[DATA TO USE]

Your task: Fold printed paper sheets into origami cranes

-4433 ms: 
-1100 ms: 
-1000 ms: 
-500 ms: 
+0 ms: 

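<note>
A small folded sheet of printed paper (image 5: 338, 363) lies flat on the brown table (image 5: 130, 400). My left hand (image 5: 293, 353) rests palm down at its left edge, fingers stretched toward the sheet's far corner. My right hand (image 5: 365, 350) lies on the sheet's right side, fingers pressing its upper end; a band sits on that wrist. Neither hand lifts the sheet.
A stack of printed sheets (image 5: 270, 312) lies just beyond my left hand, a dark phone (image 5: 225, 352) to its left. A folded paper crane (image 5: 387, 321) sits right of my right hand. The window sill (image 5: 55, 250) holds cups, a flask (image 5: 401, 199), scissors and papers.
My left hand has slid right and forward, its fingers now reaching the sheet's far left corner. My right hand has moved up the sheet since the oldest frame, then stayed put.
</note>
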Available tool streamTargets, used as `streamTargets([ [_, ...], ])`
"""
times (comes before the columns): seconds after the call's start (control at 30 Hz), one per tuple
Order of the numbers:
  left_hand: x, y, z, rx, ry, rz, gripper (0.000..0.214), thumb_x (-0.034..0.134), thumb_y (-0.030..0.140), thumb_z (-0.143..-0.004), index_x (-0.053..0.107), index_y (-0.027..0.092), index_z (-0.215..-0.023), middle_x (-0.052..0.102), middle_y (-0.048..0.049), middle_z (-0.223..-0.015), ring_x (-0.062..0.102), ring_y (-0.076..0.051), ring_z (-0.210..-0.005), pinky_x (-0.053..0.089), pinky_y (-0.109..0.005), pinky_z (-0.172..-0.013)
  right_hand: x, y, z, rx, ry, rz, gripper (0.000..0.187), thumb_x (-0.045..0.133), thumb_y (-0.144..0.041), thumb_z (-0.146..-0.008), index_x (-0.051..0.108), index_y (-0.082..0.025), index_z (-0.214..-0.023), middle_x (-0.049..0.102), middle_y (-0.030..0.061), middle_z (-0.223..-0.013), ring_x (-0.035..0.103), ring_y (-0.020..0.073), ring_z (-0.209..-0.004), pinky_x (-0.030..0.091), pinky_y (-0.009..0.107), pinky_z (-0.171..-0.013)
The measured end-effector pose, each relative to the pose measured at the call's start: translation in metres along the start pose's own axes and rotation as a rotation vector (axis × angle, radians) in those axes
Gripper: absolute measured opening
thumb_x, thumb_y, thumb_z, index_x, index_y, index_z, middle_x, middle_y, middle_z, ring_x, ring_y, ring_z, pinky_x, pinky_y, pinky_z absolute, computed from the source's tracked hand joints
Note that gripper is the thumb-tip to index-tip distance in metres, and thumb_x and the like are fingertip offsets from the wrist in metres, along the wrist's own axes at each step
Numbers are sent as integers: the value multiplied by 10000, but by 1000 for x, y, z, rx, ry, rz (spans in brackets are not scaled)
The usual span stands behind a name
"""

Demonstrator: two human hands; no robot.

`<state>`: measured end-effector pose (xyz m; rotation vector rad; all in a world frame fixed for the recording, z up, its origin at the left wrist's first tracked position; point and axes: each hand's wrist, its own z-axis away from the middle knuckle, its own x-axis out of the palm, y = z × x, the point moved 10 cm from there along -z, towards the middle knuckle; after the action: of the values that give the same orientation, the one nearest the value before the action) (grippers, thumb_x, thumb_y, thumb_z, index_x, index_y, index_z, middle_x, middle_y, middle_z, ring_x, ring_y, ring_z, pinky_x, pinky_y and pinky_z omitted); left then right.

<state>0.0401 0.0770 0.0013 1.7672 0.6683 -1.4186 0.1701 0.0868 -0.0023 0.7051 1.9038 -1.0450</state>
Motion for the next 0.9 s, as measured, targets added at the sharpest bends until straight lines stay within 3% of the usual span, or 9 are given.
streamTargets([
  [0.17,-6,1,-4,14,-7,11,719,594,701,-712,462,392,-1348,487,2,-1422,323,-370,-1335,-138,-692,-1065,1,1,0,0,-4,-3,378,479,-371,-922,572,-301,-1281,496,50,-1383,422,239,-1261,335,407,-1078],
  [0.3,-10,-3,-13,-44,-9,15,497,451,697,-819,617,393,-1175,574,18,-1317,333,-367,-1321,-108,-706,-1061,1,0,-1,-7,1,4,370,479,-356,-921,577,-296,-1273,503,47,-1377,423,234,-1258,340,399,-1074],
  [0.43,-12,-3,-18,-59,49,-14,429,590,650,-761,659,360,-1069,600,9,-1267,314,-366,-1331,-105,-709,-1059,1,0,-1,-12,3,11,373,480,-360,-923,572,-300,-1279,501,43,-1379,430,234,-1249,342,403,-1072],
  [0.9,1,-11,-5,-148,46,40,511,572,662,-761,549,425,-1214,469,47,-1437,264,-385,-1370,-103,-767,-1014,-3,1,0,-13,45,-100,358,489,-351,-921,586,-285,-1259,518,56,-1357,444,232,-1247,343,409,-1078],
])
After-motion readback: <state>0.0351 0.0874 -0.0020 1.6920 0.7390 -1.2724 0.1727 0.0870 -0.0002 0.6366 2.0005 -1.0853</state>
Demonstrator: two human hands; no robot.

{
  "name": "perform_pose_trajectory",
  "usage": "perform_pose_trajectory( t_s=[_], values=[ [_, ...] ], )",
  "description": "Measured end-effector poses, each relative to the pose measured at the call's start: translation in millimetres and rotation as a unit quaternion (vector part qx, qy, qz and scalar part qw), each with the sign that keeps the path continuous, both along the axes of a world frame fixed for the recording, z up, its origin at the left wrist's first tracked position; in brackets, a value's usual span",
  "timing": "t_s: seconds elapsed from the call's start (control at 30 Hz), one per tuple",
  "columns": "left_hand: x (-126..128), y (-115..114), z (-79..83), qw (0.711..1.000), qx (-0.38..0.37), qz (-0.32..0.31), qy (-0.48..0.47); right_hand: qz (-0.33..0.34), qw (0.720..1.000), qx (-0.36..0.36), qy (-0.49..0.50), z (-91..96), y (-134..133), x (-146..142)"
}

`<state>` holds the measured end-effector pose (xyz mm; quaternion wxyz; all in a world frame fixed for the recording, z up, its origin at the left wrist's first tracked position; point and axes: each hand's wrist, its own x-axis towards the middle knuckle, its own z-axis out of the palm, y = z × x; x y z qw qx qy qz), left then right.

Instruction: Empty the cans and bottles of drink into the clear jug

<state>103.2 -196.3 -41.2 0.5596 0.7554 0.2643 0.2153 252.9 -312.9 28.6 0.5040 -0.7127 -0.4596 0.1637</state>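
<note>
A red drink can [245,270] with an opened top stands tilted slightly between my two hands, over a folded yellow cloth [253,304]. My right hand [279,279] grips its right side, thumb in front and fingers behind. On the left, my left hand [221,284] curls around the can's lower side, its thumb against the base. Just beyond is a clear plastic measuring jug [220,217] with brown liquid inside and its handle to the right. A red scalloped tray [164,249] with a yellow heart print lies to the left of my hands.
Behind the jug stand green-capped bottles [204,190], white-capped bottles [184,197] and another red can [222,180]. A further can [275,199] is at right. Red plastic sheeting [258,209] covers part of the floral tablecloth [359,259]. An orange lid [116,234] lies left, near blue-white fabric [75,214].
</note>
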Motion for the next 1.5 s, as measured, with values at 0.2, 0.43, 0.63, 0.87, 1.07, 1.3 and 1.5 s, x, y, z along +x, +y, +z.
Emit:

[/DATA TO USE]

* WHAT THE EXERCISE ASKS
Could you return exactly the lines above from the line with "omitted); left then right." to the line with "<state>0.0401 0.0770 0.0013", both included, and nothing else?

* RESPONSE FOR THIS EXERCISE
`<state>`: measured end-effector pose (xyz m; rotation vector rad; all in a world frame fixed for the recording, z up, its origin at the left wrist's first tracked position; point and axes: each hand's wrist, its own z-axis away from the middle knuckle, its own x-axis out of the palm, y = z × x, the point moved 10 cm from there along -z, towards the middle knuckle; after the action: of the values that give the same orientation, the one nearest the value before the action) (grippers, thumb_x, thumb_y, thumb_z, index_x, index_y, index_z, middle_x, middle_y, middle_z, ring_x, ring_y, ring_z, pinky_x, pinky_y and pinky_z omitted); left then right.

<state>0.0401 0.0770 0.0013 1.7672 0.6683 -1.4186 0.1701 0.0868 -0.0023 0.7051 1.9038 -1.0450</state>

The required output has been given.